DATA SECTION
# # # # # # #

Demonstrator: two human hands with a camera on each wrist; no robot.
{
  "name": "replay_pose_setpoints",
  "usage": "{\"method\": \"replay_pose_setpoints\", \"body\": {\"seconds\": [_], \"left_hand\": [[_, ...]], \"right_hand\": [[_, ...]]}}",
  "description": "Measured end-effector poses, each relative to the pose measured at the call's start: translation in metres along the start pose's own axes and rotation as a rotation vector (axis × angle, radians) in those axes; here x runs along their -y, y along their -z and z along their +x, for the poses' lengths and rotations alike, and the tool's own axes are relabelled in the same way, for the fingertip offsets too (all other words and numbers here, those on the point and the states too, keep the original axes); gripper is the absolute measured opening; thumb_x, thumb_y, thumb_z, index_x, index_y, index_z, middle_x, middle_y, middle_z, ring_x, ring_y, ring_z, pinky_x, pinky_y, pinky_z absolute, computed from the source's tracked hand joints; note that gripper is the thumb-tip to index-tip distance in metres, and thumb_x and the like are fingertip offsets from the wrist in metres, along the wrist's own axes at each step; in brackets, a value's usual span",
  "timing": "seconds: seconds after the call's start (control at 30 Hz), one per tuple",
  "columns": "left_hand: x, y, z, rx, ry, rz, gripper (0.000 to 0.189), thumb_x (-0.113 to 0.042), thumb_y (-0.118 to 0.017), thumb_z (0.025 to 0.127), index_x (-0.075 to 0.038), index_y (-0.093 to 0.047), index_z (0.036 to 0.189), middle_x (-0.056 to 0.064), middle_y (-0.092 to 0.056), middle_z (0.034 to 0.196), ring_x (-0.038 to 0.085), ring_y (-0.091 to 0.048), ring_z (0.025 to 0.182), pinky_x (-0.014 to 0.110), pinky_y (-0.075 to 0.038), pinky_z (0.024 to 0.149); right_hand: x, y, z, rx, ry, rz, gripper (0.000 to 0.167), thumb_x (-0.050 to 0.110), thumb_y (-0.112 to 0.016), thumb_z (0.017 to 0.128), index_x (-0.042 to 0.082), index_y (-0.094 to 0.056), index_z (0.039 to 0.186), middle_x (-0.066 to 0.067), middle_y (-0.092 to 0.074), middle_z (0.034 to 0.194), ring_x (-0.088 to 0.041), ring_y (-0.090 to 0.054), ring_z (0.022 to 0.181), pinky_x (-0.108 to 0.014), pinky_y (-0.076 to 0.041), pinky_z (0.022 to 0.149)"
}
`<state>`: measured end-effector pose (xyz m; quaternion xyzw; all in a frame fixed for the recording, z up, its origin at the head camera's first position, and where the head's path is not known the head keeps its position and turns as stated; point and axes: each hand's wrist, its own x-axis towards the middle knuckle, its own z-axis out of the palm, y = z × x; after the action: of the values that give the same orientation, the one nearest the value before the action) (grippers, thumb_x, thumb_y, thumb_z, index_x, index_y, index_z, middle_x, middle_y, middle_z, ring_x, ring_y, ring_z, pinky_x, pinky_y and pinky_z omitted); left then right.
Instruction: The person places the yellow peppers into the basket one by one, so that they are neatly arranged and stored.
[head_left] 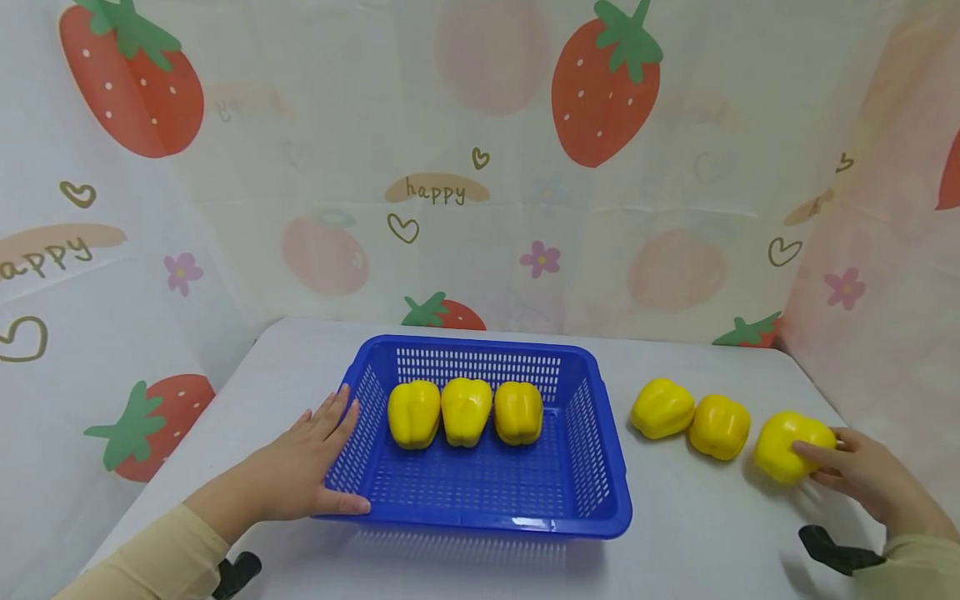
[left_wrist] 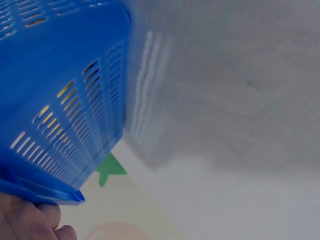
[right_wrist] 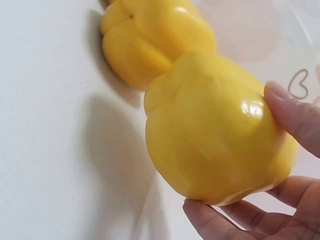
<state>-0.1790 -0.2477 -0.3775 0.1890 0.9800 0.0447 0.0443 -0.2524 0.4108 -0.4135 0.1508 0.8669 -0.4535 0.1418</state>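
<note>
Yellow pepper [head_left: 780, 443] pinched in its fingers [right_wrist: 207, 220], the right hand [head_left: 870, 477] slants inward; the left hand [head_left: 300, 467] splays against a blue basket [head_left: 480, 527].

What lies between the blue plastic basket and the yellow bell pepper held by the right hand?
In the head view, two yellow bell peppers lie there, side by side on the white table.

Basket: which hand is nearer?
Left. The left hand touches the basket's left rim; the right hand is well off to its right, holding a pepper.
</note>
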Motion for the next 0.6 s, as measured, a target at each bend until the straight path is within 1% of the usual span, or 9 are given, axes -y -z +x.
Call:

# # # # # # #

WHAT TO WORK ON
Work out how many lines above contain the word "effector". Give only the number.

ANSWER SECTION
2